Precision Projector Laboratory: Detector Characterization with an Astronomical Emulation Testbed


As astronomical observations from space benefit from improved sensitivity, the effectiveness of scientific programs is becoming limited by systematics that often originate in poorly understood image sensor behavior. Traditional, bottom-up detector characterization methods provide one way to model underlying detector physics and generate ever more faithful numerical simulations, but this approach is vulnerable to preconceptions and over-simplification. The alternative top-down approach is laboratory emulation, which enables observation, calibration, and analysis scenarios to be tested without relying on a complete understanding of the underlying physics. This complements detector characterization and simulation efforts by testing their validity. We describe a laboratory facility and experimental testbed that supports the emulation of a wide range of mission concepts such as gravitational weak lensing measurements by the Wide Field Infrared Survey Telescope and high precision spectrophotometry of transiting exoplanets by James Webb Space Telescope. An Offner relay projects readily customizable "scenes" (e.g., stars, galaxies, and spectra) with very low optical aberration over the full area of a typical optical or near-infrared image sensor. f  /  8 and slower focal ratios may be selected, spanning those of most proposed space missions and approximating the point spread function (PSF) size of seeing limited ground-based surveys. Diffraction limited PSFs are projected over a wide field of view and wavelength range to deliver highly predictable image patterns down to subpixel scales with stable intensity and fine motion control.

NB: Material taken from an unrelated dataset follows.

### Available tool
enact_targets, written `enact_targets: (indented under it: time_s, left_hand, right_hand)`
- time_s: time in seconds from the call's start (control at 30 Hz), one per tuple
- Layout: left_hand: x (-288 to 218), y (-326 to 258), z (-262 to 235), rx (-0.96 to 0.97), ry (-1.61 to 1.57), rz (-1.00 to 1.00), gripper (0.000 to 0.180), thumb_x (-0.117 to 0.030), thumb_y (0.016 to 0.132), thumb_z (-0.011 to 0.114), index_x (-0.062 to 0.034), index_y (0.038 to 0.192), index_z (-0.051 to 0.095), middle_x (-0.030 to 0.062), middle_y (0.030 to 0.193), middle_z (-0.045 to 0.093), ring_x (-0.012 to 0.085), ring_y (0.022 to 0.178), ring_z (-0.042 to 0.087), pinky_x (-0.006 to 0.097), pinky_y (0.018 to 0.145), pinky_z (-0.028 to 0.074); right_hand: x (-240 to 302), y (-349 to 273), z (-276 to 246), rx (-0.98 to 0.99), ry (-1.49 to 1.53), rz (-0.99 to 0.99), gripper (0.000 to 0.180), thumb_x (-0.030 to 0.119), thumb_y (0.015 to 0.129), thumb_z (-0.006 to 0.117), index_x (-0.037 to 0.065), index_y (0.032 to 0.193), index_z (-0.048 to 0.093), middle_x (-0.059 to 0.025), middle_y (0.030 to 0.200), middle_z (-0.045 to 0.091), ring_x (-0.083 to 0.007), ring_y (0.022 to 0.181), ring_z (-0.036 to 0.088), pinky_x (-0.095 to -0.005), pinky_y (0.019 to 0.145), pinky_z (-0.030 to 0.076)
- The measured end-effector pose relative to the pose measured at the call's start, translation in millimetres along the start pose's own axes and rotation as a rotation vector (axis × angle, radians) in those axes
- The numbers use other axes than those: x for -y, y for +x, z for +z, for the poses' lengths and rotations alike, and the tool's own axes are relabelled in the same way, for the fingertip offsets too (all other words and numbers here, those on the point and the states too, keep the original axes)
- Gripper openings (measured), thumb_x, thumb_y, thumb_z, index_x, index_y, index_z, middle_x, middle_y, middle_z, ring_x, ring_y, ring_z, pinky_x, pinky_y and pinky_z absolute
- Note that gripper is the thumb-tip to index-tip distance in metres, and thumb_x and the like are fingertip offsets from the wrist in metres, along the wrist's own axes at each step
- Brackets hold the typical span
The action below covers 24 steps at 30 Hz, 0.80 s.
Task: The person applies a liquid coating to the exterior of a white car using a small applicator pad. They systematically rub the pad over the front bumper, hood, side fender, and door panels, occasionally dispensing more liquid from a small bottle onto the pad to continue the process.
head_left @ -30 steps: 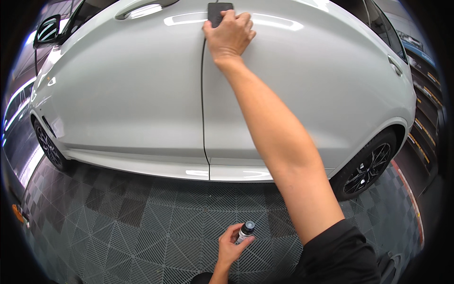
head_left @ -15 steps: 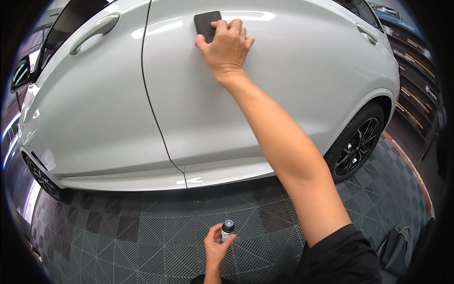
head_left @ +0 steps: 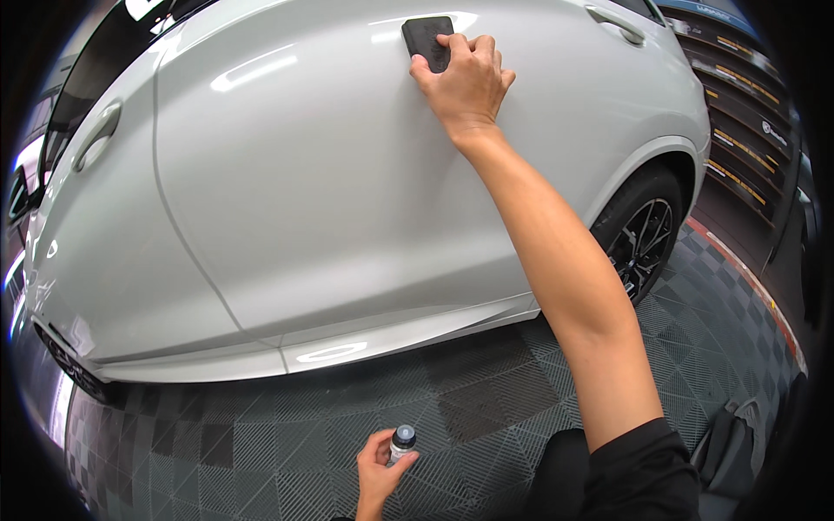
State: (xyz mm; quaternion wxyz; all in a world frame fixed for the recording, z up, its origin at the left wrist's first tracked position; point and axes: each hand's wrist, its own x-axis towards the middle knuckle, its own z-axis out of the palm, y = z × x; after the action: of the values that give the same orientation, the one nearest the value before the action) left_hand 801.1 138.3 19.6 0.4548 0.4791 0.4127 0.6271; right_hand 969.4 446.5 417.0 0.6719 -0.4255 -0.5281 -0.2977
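Observation:
My right hand (head_left: 467, 80) grips a black rectangular applicator block (head_left: 426, 42) and holds it against the upper part of a white car door (head_left: 330, 165). Thumb and fingers pinch the block's lower right side; its face toward the paint is hidden. Low in the view, my left hand (head_left: 379, 467) is closed round a small bottle (head_left: 401, 443) with a dark cap and a pale label. The bottle stands upright in the fingers, well away from the car and above the floor.
A door handle (head_left: 617, 26) lies right of the block, another handle (head_left: 97, 137) far left. The rear wheel (head_left: 641, 234) is on the right. Dark shelving (head_left: 738, 122) stands behind the car. Grey tiles (head_left: 347, 408) cover the floor; grey cloth (head_left: 731, 451) lies lower right.
My right hand and the block have slid right along the door toward the rear handle. The view has shifted rightward along the car. My left hand still holds the bottle.

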Motion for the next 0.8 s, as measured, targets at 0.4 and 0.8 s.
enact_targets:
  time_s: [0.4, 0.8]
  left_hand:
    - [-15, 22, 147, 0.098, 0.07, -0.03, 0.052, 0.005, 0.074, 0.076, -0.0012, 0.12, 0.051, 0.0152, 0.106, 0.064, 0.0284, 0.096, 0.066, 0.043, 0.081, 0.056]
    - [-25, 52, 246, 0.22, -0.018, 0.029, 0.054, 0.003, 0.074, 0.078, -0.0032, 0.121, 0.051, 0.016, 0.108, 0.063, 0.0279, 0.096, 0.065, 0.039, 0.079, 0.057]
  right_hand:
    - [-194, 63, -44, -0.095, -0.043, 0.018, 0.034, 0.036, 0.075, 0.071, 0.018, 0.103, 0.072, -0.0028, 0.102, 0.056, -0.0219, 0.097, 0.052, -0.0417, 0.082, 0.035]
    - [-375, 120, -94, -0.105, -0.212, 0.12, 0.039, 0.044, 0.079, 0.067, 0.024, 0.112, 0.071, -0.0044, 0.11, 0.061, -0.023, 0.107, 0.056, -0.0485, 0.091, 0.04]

The testbed enables realistic validation of detector performance on science-like images, which aids mission design and survey strategy as well as targeted investigations of various detector effects.

Additional Information

© 2019 Society of Photo-optical Instrumentation Engineers (SPIE). Paper 19042SS received Apr. 24, 2019; accepted for publication Jul. 30, 2019; published online Aug. 23, 2019. We sincerely thank the members of Caltech Optical Observatories who contributed to the construction and maintenance of the PPL testbed: Dave Hale, Jennifer Milburn, Hector Rodriguez, Patrick Murphy, Michael Feeney, Justin Belicki, Alex Delacroix, and former team members Eric Jullo and Viswa Velur, who were key players in the early stages of development. Thanks to Warren Holmes and the Euclid detector working group for lending the H2RG detector used in subpixel and brighter-fatter effect measurements. This work was carried out at the Jet Propulsion Laboratory, California Institute of Technology, under a contract with the National Aeronautics and Space Administration. AAP acknowledges support from the Italian Ministry of Foreign Affairs and International Cooperation, Directorate General for Country Promotion.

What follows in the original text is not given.